Hoşgeldiniz  

Gaziantep Haber Ajansı Bülteni Çarşamba 30.10.2024 e gazete

admin | 29 Ekim 2024 | e gazete Gaziantep haber ajansı Bülteni, Genel, Gündem, Tüm Manşetler A- A+

Gaziantep Haber Ajansı Bülteni Çarşamba 30.10.2024 e gazete

Gaziantep Haber Ajansı Bülteni Çarşamba 30.10.2024 e gazete

HABER METNİ

CUMHURİYETİN 101. YILI COŞKUYLA KUTLANDI

Türkiye Cumhuriyeti’nin kuruluşunun 101. yıl dönümü dolayısıyla Gaziantep’te coşkulu bir kutlama programı düzenlendi.

Gaziantep Valiliği’nde gerçekleşen tebrikat törenine, Gaziantep Valisi Kemal Çeber, Gaziantep Milletvekilleri Mehmet Eyüp Özkeçeci ve Derya Bakbak, Garnizon Komutanı Tümgeneral Osman Aytaç, Büyükşehir Belediye Başkan Vekili Hakan Aslansoy’un yanı sıra vali yardımcıları, protokol üyeleri, askeri erkân, mülki idare amirleri, gaziler, sivil toplum kuruluşları ve siyasi parti temsilcileri katıldı.

Tebrikatların ardından İstasyon Meydanı’nda 29 Ekim Cumhuriyet Bayramı kutlama programı düzenlendi. Gaziantep Valisi Kemal Çeber, Büyükşehir Belediye Başkan Vekili Hakan Aslansoy ve Garnizon Komutanı Tümgeneral Osman Aytaç, tören alanında yer alan birlikleri selamlayarak kutlama programını başlattı. Saygı duruşu ve İstiklal Marşı’nın okunmasıyla devam eden törende Vali Çeber, Cumhuriyet’in anlam ve önemine dair bir konuşma yaptı.

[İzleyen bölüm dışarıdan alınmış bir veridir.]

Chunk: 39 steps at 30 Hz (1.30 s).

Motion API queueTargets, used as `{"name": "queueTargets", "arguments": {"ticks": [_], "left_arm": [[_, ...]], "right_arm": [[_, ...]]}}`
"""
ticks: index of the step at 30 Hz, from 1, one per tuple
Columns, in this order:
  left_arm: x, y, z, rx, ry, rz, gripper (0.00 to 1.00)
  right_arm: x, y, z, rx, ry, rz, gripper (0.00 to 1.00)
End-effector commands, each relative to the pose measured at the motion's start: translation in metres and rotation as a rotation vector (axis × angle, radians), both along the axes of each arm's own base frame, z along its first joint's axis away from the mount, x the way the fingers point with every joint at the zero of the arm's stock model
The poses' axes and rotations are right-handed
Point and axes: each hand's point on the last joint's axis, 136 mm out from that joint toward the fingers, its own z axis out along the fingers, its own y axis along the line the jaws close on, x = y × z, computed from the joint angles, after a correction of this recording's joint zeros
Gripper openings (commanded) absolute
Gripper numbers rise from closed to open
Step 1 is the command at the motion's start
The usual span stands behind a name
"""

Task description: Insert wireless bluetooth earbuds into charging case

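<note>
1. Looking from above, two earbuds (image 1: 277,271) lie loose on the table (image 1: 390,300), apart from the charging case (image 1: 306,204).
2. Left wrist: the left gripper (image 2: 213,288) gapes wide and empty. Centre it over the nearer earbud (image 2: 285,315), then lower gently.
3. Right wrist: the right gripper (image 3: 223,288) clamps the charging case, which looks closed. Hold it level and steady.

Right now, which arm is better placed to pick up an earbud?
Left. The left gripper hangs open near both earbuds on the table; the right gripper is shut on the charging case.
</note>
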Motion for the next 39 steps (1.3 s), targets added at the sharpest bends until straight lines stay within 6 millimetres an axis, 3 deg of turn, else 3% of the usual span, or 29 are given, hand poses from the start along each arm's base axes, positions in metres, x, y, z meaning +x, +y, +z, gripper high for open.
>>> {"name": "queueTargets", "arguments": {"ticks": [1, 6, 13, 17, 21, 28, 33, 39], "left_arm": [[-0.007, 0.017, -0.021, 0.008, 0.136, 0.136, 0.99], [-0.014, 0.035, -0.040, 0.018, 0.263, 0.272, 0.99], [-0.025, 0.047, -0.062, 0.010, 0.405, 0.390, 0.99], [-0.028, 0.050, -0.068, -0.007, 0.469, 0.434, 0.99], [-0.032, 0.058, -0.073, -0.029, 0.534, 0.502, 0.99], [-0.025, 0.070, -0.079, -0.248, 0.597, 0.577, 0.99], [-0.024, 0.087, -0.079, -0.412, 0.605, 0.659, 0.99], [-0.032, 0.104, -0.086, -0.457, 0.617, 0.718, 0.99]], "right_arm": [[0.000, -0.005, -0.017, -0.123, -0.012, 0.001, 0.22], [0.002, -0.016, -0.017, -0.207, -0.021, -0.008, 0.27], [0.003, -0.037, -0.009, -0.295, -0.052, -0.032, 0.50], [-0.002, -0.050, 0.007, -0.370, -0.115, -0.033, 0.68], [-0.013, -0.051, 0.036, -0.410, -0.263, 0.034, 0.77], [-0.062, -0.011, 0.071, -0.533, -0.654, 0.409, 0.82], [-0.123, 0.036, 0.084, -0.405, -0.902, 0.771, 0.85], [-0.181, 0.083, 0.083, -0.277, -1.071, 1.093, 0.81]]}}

Vali Çeber, konuşmasında şu ifadelere yer verdi: “Bugün, aziz milletimizin Başkomutanı Mustafa Kemal Atatürk önderliğinde kazandığı eşsiz zaferler sonucunda kurulan Cumhuriyetimizin 101. yıl dönümünü kutlamanın gururunu yaşıyoruz. Türkiye Cumhuriyeti, binlerce yıldır elden ele, gönülden gönüle ve nesilden nesile aktarılan muazzez bir hazinedir. Cumhuriyet, cepheye mermi taşıyan nenelerimiz, kundaktaki bebeğiyle cepheye yardıma koşan, evladından çok taşıdığı mermiyi düşünen bacılarımızdır. Cumhuriyet, annesinin peçesine uzanan namahrem eli kırmak için şehit olan evlatlarımızdır.”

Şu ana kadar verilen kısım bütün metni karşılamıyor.